For Windows Server 2016 ADFS users, it's possible to use Azure AD MFA as a primary authentication process, which Microsoft recommends doing, especially when organizations use extranets. According to Microsoft's documentation, an organization might take that approach:
- To avoid passwords for sign-in to Azure AD, Office 365 and other AD FS apps
- To protect password based sign-in by requiring an additional factor such as verification code prior to the password
Microsoft advised organizations to block the use of "legacy authentication protocols" from extranets because they "don't have the ability to enforce MFA." Doing so will help ward off password spray attacks, Microsoft argued.
ADFS users should have an extranet lockout in the Web application proxy. It'll add protection against password brute force attacks.
Microsoft touted the use of its Azure AD Connect Health service as a means for viewing bad user names and password tries by attackers, as recorded in the ADFS logs. Azure AD Connect Health will work with ADFS on both Windows Server 2012 R2 (with KB3134222 installed) and Windows Server 2016.
Lastly, Microsoft that suggested organizations could opt for authentication approaches that don't depend on the use of passwords.
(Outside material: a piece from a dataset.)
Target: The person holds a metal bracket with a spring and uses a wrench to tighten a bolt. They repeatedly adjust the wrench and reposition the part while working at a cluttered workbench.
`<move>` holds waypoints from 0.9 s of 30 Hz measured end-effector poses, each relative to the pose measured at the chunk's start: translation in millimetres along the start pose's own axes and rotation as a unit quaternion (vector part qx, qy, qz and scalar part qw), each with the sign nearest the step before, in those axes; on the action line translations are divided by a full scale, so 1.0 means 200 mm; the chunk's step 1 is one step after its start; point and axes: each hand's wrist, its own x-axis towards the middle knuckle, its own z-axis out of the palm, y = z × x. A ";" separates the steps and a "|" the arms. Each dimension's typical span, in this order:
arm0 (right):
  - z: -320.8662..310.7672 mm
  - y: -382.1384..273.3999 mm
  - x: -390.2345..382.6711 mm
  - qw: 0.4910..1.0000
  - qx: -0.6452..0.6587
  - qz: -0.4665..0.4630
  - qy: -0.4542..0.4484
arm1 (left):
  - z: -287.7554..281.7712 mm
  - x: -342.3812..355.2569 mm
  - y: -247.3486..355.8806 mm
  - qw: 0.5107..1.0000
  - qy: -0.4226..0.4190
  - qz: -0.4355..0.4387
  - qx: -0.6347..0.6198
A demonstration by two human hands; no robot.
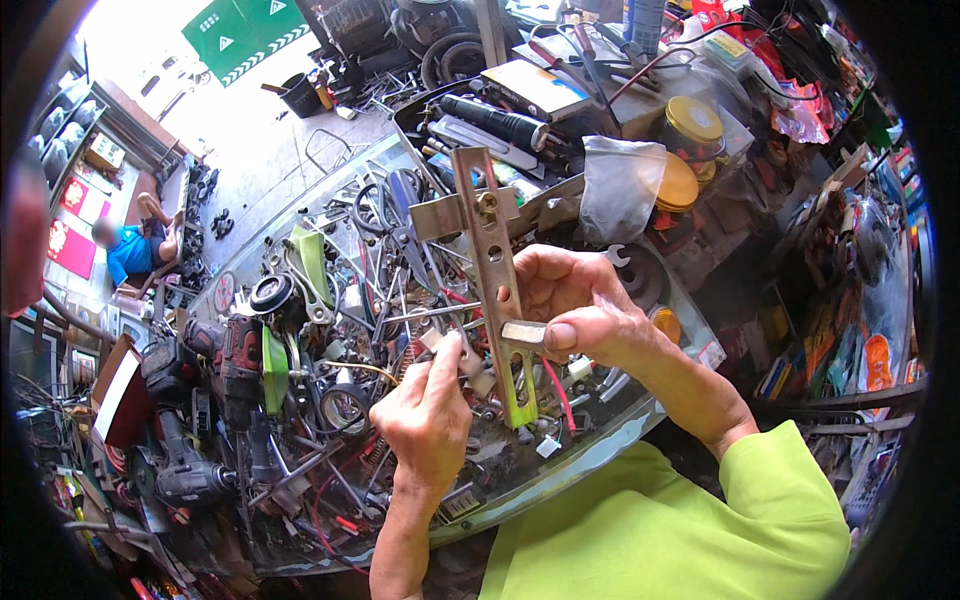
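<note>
My right hand (590,310) is wrapped round a long, perforated metal bracket (494,255). The bracket stands nearly upright over the cluttered bench, its lower end yellowish. A short crosspiece (440,215) is bolted across its upper part. A flat metal tab (524,334) juts out by my right thumb, which presses on it. My left hand (425,410) is closed in a pinch just left of the bracket, its fingertips by a small pale piece. Whether that piece is in the pinch or lies behind it, I cannot tell. An open-end wrench (619,256) shows behind my right hand.
Loose tools, wires and fittings cover the glass-topped bench (600,425). Cordless drills (240,365) lie at the left. At the back right are a tool tray (490,125), a plastic bag (615,185) and yellow-lidded jars (693,120). Another person (135,250) sits far left.
</note>
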 end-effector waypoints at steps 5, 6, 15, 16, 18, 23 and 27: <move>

Examples include using Windows Hello for Business, using Azure AD MFA as a primary authentication process or through certificate authentication when using ADFS.
"Certificate based authentication allows username/password endpoints to be blocked completely at the firewall," Microsoft's announcement explained.
Password Best Practices
Azure AD runs all passwords through a "banned password checker" to keep end users from creating commonly used versions that get scanned by attackers in password spray attacks. Microsoft plans to add the ability for organizations to create their own custom banned password lists. That capability is at the "limited preview" stage right now, but Microsoft expects to deliver it sometime later this year.
Organizations using hybrid networks with Azure AD also will be getting a new tool to ban certain passwords in list-like approach. It's designed to enforce good practices for password creation no matter where the passwords get created. A "limited private preview" of this feature has been available since last month, but Microsoft is planning a "general availability" release sometime this year.
Microsoft recommended that organizations should start using the new custom banned password tools when they become available to improve the passwords that end users create. Organizations also should avoid commonplace password security practices. For instance, they should quit enforcing regular password changes by end users. It just encourages end users to choose predictable password names, Microsoft argued.
Organizations using accounts managed via the cloud should consider setting passwords to "never expire" to prevent end users from creating "seasonal patterns" in password names, Microsoft also indicated. Other common password practices that Microsoft doesn't favor include requiring the use of multiple and complex character sets for passwords, and requiring long passwords. The rationales for going against the grain in those respects are explained in this "Microsoft Password Guidance" document.
Kurt Mackie is senior news producer for the 1105 Enterprise Computing Group.